[Start of section]

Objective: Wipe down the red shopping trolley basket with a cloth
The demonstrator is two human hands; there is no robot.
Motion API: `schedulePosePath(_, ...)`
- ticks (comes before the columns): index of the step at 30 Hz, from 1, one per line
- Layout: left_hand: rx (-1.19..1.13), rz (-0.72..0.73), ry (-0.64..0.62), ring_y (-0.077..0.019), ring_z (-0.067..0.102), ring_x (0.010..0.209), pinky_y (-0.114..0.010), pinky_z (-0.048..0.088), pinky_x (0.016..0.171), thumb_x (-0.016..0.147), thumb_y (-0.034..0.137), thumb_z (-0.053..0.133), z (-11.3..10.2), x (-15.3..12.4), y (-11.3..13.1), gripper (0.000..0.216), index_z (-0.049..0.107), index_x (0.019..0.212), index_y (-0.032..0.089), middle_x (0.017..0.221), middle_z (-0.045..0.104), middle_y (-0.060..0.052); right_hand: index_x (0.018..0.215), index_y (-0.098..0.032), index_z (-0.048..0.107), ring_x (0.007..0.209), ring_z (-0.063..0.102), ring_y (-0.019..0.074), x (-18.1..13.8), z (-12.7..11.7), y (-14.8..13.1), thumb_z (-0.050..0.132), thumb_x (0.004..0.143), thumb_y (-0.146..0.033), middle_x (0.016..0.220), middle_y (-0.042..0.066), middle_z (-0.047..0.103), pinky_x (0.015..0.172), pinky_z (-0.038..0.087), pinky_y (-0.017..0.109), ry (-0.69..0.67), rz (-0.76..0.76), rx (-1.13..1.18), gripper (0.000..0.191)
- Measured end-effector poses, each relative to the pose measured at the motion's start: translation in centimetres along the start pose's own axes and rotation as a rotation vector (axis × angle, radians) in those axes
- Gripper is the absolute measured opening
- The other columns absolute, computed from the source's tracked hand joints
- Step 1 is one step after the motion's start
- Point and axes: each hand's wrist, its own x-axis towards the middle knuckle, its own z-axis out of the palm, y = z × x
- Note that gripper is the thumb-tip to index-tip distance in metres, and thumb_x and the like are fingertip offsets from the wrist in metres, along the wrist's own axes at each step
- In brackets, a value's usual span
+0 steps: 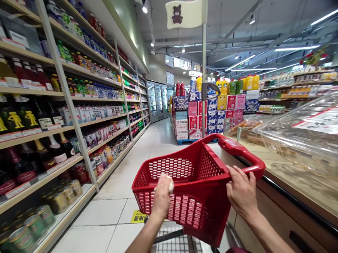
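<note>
A red plastic shopping basket (195, 170) sits tilted on a cart frame in front of me. My left hand (161, 197) is closed round a small white cloth (170, 183) and presses it against the basket's near rim. My right hand (242, 191) grips the rim just below the red handle (242, 153), fingers curled over the edge. A pole with a white flag bearing a bear (186, 13) rises from the cart behind the basket.
Shelves of bottles and cans (41, 125) line the left of the aisle. A counter with a clear food display cover (310, 132) runs along the right. Stacked boxes and jugs (213, 110) stand ahead, with fridges (157, 100) at the far end. The floor is white tile (114, 199).
</note>
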Motion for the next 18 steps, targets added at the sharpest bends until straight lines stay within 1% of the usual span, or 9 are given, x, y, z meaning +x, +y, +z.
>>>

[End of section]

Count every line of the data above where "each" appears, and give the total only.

3